Now, years later, that HD ready sticker peeling off the top of it, the remote only working when you really press down on the buttons… it’s time to say goodbye. It’s time to buy a new TV.

But your last trip to the electrical place was a baffling nightmare; you no longer just had flatscreen TVs, you have really really flat screen TVs, with loads of different features and numbers on them and oh Jesus, what the hell is OLED? Is that better than 4k? We’re bailing!

That’s why if you’re in the market for a new telly, you dare not step foot inside an electrical place without first reading the WWN guide to buying a new telly. Your life may just depend on it!

Curved TVs.

Ooooh, lookee here! This TV isn’t flat; it’s curved! Well ain’t that something.

But what does that mean to you, the consumer? Is it better? Does it offer a greater clarity of picture, or convey a more realistic sense of movement? Who cares? It’s curved! Nobody you know has a curved TV; you could be the first! You’ll literally be like the first caveman to run into the cave and show his mates how he’s just made fire. Surely that’s worth a grand?

4K vs OLED vs UHD.

You don’t know the difference, the internet doesn’t know the difference, the teenager in the shop who’s somehow a manager doesn’t know the difference. We here at WWN, we sure as shit don’t know the difference, but what we do know is this; no matter which one you pick, be sure to have an argument ready with your mates as to why you picked the best one.

If you go for 4K and your pal goes for OLED, then you’d better be able to express why you’re right and he’s wrong. You want to be the best person, don’t you?

Spend spend spend.

This isn’t health insurance; this is a TV. Why skimp on the price? Besides, these things are half the price they were last year, and there’s always a more expensive one in the shop. As long as you can point to a telly for three grand, make a statement about how you would “never spend that much on a television”, then talk about how you went for one that was “only 1,600”, you’ll come across as the most savvy consumer of all time.

Bigger is always better.

There’s a formula for working out what TV is best for your living room, based on the distance from sofa to screen. This dictates that after this optimum size, any bigger TV is wasted, or even appears at a lesser resolution to the viewer.

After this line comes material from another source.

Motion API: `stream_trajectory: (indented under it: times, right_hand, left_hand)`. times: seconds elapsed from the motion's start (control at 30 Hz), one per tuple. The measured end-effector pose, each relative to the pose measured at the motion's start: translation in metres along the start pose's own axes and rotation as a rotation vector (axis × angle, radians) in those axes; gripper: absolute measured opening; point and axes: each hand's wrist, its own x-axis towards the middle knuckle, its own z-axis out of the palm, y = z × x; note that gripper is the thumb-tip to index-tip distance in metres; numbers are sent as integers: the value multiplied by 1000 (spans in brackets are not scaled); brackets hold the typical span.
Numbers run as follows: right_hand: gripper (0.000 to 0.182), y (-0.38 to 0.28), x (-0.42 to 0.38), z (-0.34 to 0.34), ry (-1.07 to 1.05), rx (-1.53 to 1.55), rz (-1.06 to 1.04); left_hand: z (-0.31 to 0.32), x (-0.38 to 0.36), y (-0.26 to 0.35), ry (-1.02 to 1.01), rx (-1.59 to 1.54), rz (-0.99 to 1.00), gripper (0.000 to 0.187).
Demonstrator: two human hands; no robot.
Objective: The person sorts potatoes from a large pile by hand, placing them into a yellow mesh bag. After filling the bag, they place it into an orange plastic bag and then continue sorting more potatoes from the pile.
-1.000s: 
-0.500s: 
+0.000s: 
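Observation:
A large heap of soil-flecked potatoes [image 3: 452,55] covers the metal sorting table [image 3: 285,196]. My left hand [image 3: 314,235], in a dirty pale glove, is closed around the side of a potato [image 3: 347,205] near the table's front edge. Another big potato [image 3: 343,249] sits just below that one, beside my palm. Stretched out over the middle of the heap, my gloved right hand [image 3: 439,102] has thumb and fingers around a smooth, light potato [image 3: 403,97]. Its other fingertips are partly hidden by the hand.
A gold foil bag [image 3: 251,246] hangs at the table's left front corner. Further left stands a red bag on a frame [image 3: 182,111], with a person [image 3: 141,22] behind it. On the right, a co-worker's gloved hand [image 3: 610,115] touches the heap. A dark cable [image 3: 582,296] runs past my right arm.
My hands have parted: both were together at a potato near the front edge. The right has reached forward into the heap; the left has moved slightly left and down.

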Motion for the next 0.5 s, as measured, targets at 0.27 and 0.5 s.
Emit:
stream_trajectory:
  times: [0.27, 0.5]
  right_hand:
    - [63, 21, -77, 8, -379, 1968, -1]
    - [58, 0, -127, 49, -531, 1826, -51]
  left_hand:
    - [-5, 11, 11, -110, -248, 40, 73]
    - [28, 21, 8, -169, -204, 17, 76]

Bollocks. Nonsense. Just go for the biggest TV you can’t afford. The sheer size of it will confirm your wise investment. If anyone suggests that it’s too big, then you can always say that it’ll be perfect when you move house. You’re playing the long game here, pal!

Go with whatever looks best in the store.

Just take a look at what’s playing on the TVs in the shop, and pick what looks best. Granted, these are images which are designed to make the display look its absolute best, and broadcast quality will never, ever match them, but that doesn’t mean you shouldn’t get a Credit Union loan to buy one of them.

You’re never going to watch anything like what is playing in the store, but if a TV can display a butterfly landing on a leaf or a lad on a surfboard or a time-lapse shot of a city at night in this kind of quality, then it’s bound to make Pawn Stars and Friends look pretty good too, right?